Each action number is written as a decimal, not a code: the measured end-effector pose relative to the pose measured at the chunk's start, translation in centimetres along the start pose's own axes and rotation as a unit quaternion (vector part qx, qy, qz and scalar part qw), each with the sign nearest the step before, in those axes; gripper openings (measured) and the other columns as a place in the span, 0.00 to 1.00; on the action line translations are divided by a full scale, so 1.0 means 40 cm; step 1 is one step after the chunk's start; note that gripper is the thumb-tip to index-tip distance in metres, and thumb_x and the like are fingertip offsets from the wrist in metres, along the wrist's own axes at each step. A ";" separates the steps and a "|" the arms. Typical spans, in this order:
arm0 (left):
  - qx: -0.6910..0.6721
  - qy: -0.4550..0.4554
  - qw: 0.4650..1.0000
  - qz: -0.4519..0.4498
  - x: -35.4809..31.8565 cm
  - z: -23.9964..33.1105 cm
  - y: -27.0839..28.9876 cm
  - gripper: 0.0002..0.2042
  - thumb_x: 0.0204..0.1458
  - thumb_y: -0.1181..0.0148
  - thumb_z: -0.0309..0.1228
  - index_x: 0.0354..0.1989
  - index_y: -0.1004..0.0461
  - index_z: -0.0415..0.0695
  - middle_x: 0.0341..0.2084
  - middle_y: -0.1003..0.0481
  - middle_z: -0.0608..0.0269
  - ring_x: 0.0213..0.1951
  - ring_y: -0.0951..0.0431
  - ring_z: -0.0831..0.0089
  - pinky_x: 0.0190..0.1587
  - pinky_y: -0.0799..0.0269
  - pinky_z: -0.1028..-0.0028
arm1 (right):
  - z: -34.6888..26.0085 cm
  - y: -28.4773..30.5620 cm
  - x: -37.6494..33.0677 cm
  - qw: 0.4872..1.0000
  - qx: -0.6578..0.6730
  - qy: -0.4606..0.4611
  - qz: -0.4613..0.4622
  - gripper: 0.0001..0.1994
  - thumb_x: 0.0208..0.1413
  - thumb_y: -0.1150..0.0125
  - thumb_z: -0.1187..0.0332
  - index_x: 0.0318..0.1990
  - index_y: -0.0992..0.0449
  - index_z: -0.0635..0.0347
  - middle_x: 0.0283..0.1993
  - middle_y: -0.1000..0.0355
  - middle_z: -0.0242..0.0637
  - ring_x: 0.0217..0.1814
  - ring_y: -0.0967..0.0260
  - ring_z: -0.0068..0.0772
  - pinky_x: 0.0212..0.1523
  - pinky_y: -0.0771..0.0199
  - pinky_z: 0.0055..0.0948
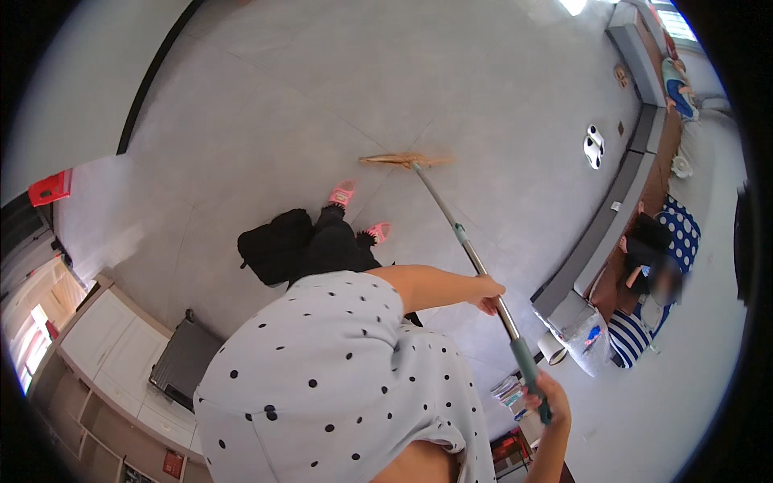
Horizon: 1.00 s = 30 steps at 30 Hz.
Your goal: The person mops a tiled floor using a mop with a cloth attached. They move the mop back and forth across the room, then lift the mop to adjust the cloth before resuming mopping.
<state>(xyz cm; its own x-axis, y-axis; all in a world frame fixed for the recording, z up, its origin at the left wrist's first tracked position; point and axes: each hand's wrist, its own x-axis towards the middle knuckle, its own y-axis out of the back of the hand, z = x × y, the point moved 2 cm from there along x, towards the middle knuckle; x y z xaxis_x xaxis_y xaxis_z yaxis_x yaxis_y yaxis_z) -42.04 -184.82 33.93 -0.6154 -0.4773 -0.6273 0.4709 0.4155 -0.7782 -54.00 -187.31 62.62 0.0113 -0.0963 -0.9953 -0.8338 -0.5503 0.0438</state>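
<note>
Extends the left forearm (431,287) toward the right of the view, bare and almost level, with little visible bend at the wrist. Closes the left grip (487,295) with fingers curled under. Brings the right forearm (553,451) up from the lower edge, steeply upright in the view. Curls the fingers of the right grip (550,399) inward, toward the view's left. Holds both grips clearly apart, with the left higher in the view. Stands with feet (342,194) apart.
</note>
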 end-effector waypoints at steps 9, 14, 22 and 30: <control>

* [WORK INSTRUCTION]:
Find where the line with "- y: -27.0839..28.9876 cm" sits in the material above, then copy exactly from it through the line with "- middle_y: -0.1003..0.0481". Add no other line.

* [REPLY TO THE EXERCISE]:
  - y: -27.0839..28.9876 cm
  - gripper: 0.0002..0.2042
  - thumb_x: 0.0204..0.1458
  - thumb_y: -0.1181..0.0148
  - thumb_z: -0.0309..0.1228
  - index_x: 0.0354..0.1989
  - index_y: -0.1004..0.0461
  - index_z: -0.0415..0.0695
  - middle_x: 0.0341..0.2084
  - middle_y: -0.1003..0.0481

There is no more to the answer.